## TASK DESCRIPTION
Each line from the top of the listing down to and including the line with "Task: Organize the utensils" must be duplicated exactly; pictures are to be skipped.

%%

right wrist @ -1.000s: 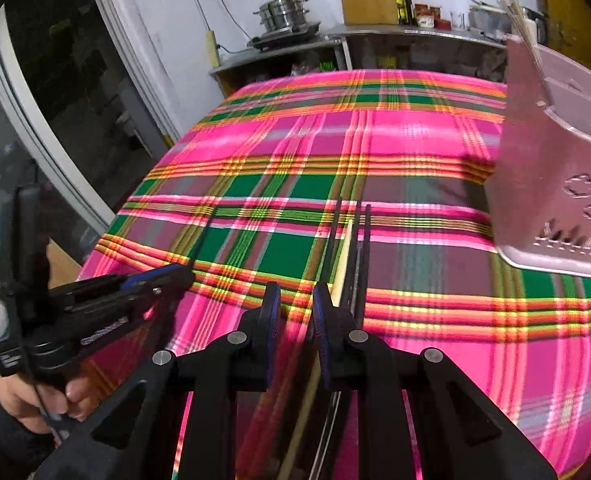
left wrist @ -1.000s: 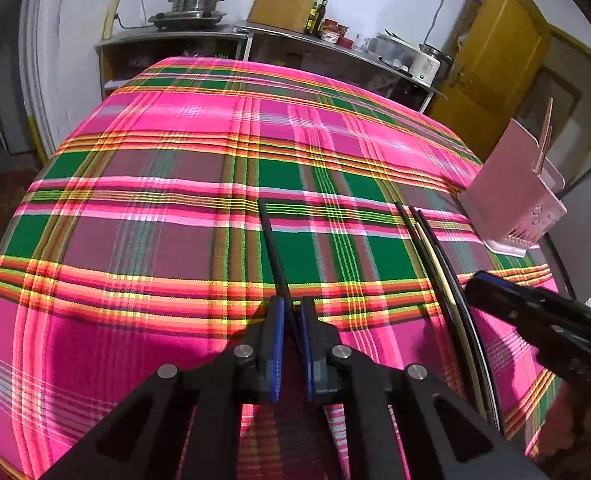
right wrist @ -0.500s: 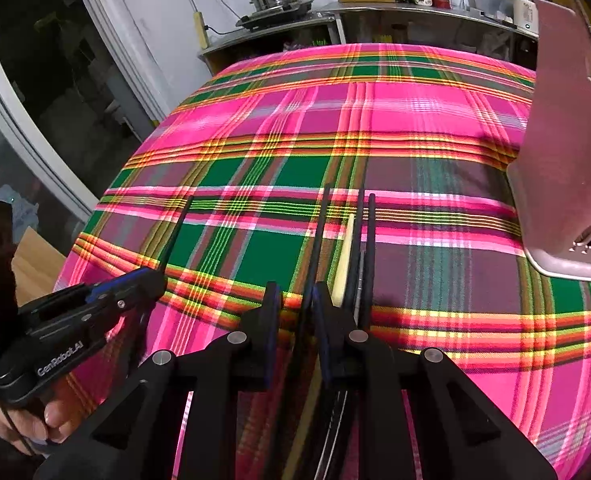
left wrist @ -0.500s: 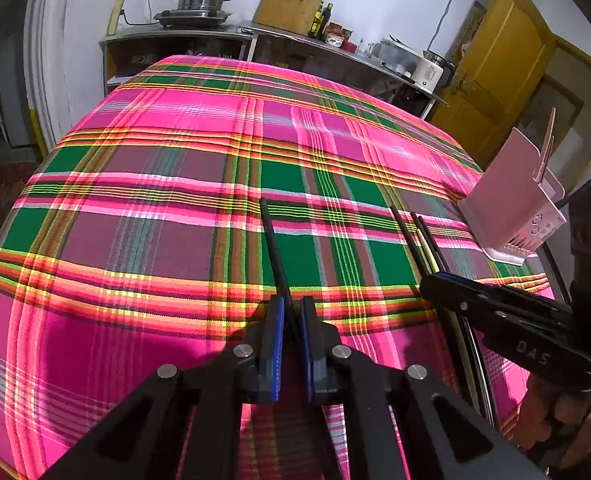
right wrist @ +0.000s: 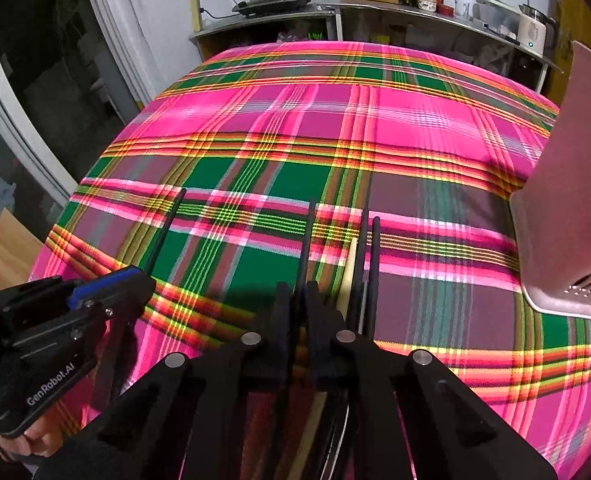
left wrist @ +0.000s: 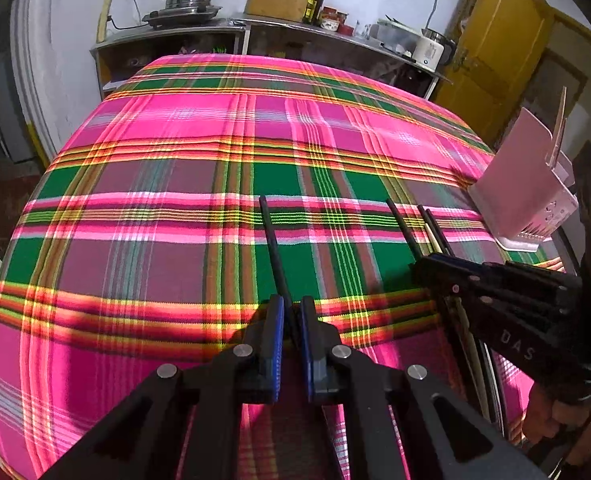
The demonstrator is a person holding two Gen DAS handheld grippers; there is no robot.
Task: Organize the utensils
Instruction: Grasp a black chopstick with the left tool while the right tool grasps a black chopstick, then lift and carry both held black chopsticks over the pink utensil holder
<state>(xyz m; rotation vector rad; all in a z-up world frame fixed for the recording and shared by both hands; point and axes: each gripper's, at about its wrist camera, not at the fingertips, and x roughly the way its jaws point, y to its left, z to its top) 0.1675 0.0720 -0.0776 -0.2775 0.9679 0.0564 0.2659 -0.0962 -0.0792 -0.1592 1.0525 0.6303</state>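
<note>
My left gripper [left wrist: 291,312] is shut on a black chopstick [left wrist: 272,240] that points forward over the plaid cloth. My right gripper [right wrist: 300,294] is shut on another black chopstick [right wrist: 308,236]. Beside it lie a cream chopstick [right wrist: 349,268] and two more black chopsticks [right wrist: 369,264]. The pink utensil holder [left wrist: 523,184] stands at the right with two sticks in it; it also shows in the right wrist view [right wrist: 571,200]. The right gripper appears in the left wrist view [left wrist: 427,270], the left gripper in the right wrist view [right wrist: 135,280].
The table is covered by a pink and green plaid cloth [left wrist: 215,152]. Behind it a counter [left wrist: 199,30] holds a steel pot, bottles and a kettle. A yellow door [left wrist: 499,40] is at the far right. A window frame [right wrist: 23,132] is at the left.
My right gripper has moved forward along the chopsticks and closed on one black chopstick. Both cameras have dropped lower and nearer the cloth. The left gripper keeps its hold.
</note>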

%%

## ANSWER
right wrist @ -1.000s: 
left wrist @ -1.000s: 
right wrist @ -0.500s: 
left wrist @ -0.500s: 
right wrist @ +0.000s: 
left wrist @ +0.000s: 
The demonstrator is a person holding two Gen DAS handheld grippers; there is no robot.
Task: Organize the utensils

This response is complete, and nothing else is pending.